*** INPUT DATA ***

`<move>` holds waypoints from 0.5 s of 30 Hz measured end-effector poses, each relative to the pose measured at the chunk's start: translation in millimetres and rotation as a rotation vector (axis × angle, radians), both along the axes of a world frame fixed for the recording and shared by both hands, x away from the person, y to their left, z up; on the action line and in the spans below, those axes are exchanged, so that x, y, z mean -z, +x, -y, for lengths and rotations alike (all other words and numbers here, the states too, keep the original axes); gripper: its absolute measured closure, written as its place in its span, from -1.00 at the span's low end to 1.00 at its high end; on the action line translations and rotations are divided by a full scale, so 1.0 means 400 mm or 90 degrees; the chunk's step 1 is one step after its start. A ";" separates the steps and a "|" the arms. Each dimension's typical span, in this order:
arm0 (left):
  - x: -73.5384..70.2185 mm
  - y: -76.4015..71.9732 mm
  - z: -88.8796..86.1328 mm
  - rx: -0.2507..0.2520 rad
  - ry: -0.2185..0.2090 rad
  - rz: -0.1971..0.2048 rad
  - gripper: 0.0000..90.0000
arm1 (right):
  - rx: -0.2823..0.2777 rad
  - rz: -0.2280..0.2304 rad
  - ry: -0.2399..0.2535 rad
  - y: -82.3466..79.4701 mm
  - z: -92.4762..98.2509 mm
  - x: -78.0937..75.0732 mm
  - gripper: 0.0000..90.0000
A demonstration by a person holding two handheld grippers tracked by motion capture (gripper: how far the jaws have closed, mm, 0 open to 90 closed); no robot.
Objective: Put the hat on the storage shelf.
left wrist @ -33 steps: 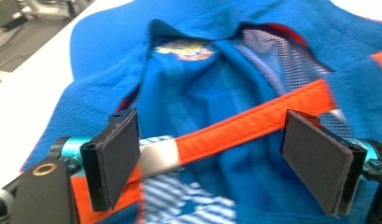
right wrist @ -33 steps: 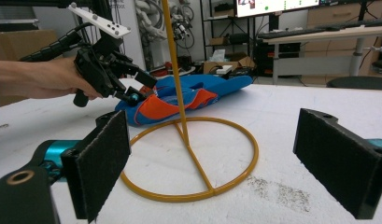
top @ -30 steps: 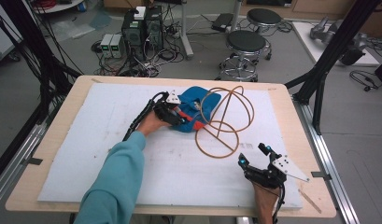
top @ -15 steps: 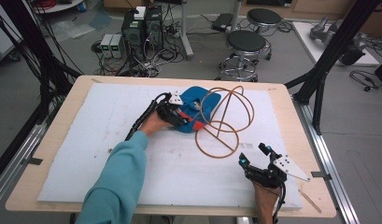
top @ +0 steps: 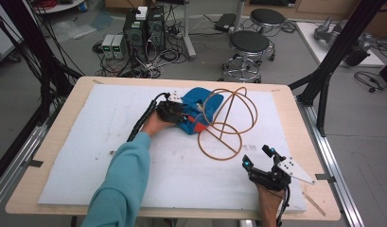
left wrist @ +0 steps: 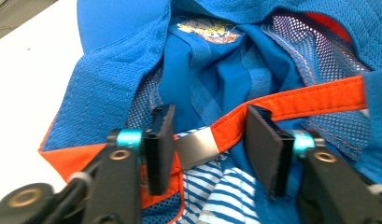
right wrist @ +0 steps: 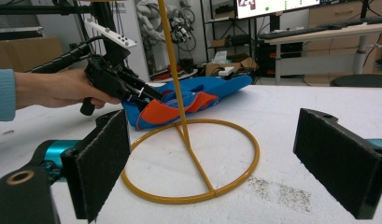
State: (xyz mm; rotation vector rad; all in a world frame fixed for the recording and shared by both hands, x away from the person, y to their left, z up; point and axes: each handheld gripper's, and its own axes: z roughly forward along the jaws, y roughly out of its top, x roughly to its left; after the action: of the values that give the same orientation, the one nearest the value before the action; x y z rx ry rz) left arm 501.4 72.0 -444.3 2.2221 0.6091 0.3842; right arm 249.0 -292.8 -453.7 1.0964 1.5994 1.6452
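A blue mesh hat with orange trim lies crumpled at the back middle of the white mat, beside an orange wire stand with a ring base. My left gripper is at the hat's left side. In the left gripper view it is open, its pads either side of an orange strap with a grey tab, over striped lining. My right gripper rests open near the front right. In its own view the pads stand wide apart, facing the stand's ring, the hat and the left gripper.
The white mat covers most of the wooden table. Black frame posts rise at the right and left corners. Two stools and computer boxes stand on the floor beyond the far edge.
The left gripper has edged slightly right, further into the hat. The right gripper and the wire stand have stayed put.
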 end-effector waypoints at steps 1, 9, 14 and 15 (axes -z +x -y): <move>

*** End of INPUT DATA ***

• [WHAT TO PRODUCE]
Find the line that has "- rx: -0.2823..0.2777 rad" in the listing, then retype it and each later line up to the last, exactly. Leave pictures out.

• [RESULT OF THE TASK]
  - rx: -0.2823..0.2777 rad
  - rz: -0.2280..0.2304 rad
  - ry: -0.2399..0.2535 rad
  - y: -82.3466..79.4701 mm
  - z: -92.4762..98.2509 mm
  - x: -78.0937..75.0732 mm
  - gripper: 0.0000..90.0000
A demonstration by a person holding two handheld grippers tracked by motion capture (gripper: how far the jaws have closed, mm, 0 open to 90 closed); no robot.
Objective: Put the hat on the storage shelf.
left wrist @ -33 steps: 
right wrist @ -33 steps: 
top @ -30 steps: 
top @ -15 steps: 
top @ +0 steps: 
left wrist @ +0 steps: 
right wrist @ +0 steps: 
State: (xyz mm; rotation vector rad; all in a world frame fixed for the recording and shared by both hands, x away from the person, y to their left, z up; point and axes: each handheld gripper's, and its own axes: z roughly forward along the jaws, y roughly out of its top, x roughly to its left; after the action: of the values that give the same orientation, the one nearest the value before the action; x y z rx ry rz) left arm 501.4 72.0 -444.3 2.2221 0.6091 0.3842; right arm 249.0 -292.8 -453.7 1.0964 1.5994 1.6452
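A blue mesh hat with orange trim lies crumpled at the back middle of the white mat, beside an orange wire stand with a ring base. My left gripper is at the hat's left side. In the left gripper view it is open, its pads either side of an orange strap with a grey tab, over striped lining. My right gripper rests open near the front right. In its own view the pads stand wide apart, facing the stand's ring, the hat and the left gripper.
The white mat covers most of the wooden table. Black frame posts rise at the right and left corners. Two stools and computer boxes stand on the floor beyond the far edge.
The left gripper has edged slightly right, further into the hat. The right gripper and the wire stand have stayed put.
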 end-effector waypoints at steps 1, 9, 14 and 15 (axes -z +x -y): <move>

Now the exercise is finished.